The UK is to help identify new coronavirus strains more quickly by offering its world-leading expertise to other countries.
Scientists in the UK are already considering how speedily a new vaccine could be created, if one is needed, to tackle a new strain.
Matt Hancock, who will unveil the new initiative in a speech as part of the UK’s presidency of the G7 group of developed nations, will say: “When one of us suffers, we all suffer.
“So we must work to promote health security in every single part of the world. Not only will this platform help us better understand this virus and how it spreads, but it will also boost global capability in this important field, so we’re all better prepared for whatever lies ahead”.

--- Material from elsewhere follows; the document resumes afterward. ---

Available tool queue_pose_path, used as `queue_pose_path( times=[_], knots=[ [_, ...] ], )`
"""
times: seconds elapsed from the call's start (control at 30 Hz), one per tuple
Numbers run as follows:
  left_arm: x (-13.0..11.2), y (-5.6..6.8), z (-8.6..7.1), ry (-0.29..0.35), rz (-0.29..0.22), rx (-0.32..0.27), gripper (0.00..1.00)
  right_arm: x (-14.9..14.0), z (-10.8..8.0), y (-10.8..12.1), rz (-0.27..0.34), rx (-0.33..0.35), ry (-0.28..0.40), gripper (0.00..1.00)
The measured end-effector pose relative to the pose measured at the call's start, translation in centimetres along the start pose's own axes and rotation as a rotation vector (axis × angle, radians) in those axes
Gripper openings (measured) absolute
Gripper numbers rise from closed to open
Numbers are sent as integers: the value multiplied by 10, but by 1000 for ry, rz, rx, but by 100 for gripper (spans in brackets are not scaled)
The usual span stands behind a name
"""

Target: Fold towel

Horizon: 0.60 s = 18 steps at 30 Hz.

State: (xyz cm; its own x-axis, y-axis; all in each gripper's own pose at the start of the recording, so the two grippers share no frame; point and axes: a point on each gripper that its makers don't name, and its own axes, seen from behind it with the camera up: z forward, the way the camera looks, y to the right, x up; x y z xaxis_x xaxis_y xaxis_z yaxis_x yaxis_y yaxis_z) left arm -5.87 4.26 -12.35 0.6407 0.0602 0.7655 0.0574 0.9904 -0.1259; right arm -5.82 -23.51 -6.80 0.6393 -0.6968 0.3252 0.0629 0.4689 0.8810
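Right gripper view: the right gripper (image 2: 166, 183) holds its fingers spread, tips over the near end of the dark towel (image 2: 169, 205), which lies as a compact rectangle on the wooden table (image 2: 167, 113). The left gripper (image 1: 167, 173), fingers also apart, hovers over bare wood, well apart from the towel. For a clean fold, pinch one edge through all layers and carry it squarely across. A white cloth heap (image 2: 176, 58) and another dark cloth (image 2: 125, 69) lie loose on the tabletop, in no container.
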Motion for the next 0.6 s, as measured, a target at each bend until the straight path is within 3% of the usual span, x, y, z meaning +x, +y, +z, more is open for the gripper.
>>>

Dr Isabel Oliver, director of Public Health England’s National Infection Service, said the move would bring cutting edge science to countries with “little or no ability to sequence and analyse Covid-19 virus strains themselves. It will also give us crucial early warning of new variants emerging around the world that might endanger the UK.”
Ministers are under increasing pressure to toughen the UK’s borders to prevent new variants from overseas arriving in the UK.
Last week the government warned of indications that the mutant variant which emerged in the south of England may be more deadly, as well as more transmissible, than the original form of the disease.
At a press conference with Mr Hancock on Monday, Dr Jenny Harries, deputy chief medical officer for England, said virus mutations were “quite normal” and that it was unlikely that the current crop of Covid-19 vaccines would not have “some degree of effectiveness, even for new virus mutations”.
Dr Susan Hopkins, chief medical adviser to Public Health England and NHS Test and Trace, added that, as a precaution, scientists were already looking at how quickly a new vaccine could be “built and rolled out” if necessary.